Horse by Geraldine Brooks—Much like walking into the wrong tent at a book festival, Horse led me down a path I didn’t know I wanted to go.

Tracking the life of a famous horse, Lexington, led Brooks down a different path as well. As the reader becomes familiar with his birth and his trainer, Jarrett, we learn about the history of Black groomsmen in pre-Civil War South and the fragility of their lives where a horse, especially a famous one, is more important than theirs. We learn about horse portraiture and the lives of itinerant painters. We learn about Smithsonian scientists in 2019 who research the horse and his bones and what led to his death.  We are reminded that the racism in 2019 is not that much different than 1865. And we also learn that much of what she wrote about and the people in Horse are real. This is a fascinating novel and whether you’re an equestrian or not, makes no difference.

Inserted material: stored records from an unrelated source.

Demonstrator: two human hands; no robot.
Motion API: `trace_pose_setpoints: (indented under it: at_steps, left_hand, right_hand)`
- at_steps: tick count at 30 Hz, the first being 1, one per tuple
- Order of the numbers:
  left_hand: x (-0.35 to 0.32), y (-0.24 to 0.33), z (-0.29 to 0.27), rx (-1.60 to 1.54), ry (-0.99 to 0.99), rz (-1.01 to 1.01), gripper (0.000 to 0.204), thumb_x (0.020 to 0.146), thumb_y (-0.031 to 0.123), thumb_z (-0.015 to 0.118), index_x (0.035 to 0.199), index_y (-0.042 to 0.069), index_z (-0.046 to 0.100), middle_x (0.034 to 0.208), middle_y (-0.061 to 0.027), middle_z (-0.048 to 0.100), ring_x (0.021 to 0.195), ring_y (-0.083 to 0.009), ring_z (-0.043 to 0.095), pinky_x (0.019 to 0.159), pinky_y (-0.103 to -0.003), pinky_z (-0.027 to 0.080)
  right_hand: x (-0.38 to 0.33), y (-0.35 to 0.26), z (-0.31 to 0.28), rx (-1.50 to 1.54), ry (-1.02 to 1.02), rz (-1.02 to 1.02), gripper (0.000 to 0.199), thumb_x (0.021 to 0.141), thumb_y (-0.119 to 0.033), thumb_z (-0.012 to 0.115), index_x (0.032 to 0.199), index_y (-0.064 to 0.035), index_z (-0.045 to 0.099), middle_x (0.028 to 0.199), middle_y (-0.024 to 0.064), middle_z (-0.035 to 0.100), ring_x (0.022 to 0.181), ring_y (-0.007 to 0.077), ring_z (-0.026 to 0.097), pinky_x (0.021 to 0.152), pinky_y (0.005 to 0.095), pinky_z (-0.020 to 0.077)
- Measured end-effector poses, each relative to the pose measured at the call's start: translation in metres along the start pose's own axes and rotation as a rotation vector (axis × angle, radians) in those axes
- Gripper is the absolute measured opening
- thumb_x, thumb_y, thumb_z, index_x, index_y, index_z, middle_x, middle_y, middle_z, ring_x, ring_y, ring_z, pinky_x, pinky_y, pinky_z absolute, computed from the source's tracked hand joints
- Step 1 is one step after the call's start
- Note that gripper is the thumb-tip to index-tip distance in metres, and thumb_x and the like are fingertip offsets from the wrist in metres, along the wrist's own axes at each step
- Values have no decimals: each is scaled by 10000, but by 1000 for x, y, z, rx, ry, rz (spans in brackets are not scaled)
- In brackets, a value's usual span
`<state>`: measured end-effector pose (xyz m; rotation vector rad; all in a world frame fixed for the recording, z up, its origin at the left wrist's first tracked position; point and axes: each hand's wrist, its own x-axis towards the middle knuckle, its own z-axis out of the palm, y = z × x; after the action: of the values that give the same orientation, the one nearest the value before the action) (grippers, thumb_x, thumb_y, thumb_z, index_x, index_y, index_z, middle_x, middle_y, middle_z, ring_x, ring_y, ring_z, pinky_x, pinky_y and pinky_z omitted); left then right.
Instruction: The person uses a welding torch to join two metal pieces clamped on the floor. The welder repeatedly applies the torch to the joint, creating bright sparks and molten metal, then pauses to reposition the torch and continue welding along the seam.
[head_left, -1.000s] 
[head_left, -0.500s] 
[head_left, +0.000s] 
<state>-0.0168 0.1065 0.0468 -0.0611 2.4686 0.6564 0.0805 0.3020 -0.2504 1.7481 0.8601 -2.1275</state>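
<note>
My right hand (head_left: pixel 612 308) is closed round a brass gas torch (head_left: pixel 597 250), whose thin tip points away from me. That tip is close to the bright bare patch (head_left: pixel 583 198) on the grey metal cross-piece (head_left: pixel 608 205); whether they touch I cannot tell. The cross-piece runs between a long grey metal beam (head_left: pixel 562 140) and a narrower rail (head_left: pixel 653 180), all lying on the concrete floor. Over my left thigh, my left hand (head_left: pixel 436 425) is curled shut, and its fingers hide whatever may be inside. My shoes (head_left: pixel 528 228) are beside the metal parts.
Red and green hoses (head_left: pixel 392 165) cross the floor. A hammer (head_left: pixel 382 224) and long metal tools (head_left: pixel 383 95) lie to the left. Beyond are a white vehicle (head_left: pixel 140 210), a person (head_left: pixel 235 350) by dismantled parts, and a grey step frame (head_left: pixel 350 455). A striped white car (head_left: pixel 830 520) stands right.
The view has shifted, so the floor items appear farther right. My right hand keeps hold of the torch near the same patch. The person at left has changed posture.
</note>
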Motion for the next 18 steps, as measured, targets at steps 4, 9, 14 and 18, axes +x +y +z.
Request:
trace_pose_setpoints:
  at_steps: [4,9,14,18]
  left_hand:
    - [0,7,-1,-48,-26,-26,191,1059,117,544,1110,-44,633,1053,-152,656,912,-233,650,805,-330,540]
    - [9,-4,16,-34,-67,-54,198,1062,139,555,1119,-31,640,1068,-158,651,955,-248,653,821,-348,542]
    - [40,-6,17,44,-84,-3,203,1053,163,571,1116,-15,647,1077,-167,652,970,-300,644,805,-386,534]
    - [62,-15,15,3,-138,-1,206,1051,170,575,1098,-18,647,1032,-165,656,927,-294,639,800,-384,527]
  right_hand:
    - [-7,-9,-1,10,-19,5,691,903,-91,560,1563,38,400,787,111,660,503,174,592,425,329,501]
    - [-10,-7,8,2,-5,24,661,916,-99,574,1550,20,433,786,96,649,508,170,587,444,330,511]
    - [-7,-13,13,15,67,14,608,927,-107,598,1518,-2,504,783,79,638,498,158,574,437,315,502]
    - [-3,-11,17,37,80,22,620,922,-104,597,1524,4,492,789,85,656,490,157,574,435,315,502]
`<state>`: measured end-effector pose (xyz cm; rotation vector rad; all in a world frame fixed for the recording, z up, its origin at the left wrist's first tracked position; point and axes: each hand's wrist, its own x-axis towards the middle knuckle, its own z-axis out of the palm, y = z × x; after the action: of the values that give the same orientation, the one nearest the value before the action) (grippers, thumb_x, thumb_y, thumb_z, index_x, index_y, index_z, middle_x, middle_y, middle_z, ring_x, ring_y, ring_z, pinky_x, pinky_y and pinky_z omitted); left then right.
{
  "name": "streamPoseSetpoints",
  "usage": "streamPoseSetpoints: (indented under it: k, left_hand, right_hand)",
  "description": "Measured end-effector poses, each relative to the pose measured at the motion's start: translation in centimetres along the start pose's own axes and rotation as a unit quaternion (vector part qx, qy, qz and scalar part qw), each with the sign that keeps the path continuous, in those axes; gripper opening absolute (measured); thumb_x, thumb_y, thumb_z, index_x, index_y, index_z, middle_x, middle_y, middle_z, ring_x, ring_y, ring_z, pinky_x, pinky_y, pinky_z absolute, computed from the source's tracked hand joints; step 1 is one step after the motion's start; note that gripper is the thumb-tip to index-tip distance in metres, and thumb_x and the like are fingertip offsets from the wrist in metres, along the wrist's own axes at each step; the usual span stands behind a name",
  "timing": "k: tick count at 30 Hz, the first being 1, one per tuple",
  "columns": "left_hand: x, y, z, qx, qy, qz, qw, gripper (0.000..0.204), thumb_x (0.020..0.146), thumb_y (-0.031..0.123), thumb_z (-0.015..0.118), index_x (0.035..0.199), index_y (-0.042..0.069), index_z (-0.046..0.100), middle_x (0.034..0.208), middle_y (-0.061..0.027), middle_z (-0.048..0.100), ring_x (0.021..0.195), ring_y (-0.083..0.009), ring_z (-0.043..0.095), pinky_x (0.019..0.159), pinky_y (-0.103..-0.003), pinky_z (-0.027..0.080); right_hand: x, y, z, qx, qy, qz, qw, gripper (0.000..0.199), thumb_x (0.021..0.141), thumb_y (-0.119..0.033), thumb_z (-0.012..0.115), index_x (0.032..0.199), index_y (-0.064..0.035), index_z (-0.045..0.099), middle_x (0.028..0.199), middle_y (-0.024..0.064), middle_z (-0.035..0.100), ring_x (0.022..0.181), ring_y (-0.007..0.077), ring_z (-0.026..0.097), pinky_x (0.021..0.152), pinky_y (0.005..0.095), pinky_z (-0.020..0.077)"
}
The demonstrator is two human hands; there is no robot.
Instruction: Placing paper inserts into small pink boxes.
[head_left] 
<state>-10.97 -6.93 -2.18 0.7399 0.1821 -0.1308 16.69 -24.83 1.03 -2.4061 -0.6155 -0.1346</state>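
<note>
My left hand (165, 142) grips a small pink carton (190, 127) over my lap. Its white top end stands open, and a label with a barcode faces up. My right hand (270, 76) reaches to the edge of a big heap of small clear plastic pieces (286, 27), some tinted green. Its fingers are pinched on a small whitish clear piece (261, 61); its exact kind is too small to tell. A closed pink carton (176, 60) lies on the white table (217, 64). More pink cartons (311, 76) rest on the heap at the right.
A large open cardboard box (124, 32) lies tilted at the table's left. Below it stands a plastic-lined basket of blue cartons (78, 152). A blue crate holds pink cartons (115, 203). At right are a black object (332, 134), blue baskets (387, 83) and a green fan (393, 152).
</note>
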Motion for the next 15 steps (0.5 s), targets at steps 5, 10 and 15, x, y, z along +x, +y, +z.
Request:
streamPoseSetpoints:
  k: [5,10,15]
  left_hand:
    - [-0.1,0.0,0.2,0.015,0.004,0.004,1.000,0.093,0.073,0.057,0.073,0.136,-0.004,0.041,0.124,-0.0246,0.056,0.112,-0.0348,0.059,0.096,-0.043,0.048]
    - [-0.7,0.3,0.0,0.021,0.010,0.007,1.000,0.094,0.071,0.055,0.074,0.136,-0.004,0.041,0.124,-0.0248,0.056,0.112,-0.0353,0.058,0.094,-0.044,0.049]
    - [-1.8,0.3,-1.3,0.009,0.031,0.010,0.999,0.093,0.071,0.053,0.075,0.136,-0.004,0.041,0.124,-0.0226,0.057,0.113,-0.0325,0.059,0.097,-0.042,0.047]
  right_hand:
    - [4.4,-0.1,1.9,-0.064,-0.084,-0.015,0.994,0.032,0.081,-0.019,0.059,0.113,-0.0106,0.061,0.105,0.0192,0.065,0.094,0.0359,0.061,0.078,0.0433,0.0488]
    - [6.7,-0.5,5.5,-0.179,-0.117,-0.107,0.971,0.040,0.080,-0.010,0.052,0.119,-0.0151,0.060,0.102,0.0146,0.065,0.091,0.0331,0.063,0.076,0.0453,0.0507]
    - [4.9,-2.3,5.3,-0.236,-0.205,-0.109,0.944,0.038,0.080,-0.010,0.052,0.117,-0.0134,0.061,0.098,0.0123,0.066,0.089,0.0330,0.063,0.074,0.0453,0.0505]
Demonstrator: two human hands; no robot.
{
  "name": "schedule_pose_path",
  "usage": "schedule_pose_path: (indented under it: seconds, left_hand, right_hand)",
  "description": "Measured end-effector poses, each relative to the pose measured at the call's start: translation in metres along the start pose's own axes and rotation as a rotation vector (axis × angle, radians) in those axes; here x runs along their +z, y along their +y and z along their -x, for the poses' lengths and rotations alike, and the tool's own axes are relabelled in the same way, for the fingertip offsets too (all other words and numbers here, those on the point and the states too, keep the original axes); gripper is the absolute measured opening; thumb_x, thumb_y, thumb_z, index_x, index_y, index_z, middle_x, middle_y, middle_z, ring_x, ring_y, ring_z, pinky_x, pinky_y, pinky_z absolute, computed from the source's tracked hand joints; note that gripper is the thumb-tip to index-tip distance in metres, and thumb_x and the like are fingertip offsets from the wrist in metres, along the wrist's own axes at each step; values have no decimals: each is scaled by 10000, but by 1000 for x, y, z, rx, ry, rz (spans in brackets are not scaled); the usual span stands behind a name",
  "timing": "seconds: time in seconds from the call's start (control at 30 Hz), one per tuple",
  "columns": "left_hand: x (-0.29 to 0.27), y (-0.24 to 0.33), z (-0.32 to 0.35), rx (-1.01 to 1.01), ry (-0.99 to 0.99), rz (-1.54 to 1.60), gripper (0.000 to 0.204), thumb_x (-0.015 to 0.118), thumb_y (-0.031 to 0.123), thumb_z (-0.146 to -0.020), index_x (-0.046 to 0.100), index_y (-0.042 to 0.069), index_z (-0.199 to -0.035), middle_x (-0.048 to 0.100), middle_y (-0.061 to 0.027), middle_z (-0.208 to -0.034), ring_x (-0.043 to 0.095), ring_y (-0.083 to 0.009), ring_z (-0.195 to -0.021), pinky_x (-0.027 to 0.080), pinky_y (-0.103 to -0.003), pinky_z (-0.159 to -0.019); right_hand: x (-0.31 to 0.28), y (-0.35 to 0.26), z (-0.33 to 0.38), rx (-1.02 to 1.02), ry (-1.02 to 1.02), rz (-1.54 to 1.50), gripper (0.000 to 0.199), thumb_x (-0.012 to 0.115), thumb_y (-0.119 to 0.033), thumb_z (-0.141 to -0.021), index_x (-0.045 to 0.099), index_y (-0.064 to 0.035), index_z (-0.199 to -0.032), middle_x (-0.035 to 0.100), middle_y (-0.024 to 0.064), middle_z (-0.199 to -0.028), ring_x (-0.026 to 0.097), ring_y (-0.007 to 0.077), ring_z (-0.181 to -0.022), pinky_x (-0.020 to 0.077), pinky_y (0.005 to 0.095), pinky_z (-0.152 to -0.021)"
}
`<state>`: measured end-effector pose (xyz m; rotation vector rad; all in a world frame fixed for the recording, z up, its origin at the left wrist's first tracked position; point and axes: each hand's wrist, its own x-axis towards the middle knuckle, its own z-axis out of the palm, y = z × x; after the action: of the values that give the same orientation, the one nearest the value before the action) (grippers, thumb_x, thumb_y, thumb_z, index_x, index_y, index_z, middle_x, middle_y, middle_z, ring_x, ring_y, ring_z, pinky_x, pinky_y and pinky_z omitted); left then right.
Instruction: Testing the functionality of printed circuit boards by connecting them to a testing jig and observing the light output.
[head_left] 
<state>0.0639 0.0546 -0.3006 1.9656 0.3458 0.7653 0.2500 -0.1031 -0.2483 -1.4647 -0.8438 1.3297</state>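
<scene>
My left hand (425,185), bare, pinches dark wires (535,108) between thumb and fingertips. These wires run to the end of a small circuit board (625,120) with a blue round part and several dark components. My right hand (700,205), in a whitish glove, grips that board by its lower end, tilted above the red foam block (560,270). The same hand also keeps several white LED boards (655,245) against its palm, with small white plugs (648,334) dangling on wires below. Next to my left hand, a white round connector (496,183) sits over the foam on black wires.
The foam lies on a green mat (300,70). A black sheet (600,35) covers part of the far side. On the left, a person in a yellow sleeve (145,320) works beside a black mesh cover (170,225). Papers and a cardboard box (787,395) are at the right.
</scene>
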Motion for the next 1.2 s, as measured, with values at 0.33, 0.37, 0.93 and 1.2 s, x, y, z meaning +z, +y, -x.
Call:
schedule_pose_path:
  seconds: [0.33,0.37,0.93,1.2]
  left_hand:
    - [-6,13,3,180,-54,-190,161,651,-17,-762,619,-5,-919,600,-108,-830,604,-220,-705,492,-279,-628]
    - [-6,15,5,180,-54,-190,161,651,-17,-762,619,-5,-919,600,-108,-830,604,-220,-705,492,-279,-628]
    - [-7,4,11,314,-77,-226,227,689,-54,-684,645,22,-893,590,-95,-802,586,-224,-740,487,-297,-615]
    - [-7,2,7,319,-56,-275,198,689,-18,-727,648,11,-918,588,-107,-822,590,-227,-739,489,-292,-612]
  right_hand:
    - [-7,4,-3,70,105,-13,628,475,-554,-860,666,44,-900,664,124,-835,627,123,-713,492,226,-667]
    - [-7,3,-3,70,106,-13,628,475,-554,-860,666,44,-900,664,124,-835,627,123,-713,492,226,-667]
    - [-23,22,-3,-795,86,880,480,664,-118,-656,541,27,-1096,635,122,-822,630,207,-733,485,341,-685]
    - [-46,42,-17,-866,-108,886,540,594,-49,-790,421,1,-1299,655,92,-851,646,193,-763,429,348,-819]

The Last Boat Home by Rachel Sweasey—Daisy meets Alphie on the brink of WWII in the seaside town of Poole, England. They fall in love, get married and settle down to live their happily ever after life when he is called up to serve at Dunkirk. As she is waiting for him to return, she meets Luke, a young Frenchmen who was picked up while literally spending the night in the water, waiting to be rescued. But Alfie wasn’t that lucky. They never recovered his body after his ship was attacked. And she is now, like so many other women, a war widow. But Luke is there for her. And that’s where her second love story begins.

Her granddaughter, Felicity, in 1996, also waits for her husband to return home from his boat but he never does. And after grieving for a year, she finally ventures out with her friends to the French coast and meets a handsome baker who introduces her to much more than bread!  What does her love story have to do with her grandmother’s? Read The Last Boat Home that marries romance, family and the heartbreak of war.